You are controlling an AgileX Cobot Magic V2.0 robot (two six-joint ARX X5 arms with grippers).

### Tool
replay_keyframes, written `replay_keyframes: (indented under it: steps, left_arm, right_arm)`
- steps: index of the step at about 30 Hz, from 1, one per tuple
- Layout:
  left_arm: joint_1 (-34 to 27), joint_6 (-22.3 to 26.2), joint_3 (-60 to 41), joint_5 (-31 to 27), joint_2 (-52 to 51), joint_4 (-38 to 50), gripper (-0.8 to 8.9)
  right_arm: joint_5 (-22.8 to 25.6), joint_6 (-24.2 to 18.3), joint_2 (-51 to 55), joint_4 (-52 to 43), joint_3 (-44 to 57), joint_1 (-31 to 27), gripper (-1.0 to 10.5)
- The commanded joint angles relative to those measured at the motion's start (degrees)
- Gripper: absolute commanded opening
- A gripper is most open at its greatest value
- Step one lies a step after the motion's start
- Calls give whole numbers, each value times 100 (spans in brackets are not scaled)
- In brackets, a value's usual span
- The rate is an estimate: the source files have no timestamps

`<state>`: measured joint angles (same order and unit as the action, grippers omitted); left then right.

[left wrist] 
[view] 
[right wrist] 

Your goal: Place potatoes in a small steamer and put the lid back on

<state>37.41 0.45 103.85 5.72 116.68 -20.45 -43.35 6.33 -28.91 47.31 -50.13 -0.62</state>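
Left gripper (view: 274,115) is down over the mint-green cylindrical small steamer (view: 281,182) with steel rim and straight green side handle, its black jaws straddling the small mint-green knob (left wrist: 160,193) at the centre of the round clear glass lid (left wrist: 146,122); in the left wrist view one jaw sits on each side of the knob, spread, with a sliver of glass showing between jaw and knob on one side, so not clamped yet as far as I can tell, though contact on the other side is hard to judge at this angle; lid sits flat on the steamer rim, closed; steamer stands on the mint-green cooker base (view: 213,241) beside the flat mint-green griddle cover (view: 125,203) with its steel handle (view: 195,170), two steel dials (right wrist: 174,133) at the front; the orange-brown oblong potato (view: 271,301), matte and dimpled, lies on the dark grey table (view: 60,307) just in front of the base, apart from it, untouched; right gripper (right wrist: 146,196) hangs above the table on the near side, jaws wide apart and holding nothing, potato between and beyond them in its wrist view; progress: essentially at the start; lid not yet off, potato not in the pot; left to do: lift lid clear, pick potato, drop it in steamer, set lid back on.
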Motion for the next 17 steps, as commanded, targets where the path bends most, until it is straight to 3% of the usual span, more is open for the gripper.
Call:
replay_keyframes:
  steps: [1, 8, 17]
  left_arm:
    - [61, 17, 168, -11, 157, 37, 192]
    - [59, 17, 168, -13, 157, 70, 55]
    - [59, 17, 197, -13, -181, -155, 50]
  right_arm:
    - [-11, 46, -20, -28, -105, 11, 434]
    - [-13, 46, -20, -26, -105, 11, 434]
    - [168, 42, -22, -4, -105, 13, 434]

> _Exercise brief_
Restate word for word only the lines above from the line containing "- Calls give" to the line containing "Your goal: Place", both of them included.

> _Output below_
- Calls give whole numbers, each value times 100 (spans in brackets are not scaled)
- In brackets, a value's usual span
- The rate is an estimate: the source files have no timestamps

`<state>`: measured joint angles (same order and unit as the action, grippers omitted); left then right.

[left wrist] 
[view] 
[right wrist] 

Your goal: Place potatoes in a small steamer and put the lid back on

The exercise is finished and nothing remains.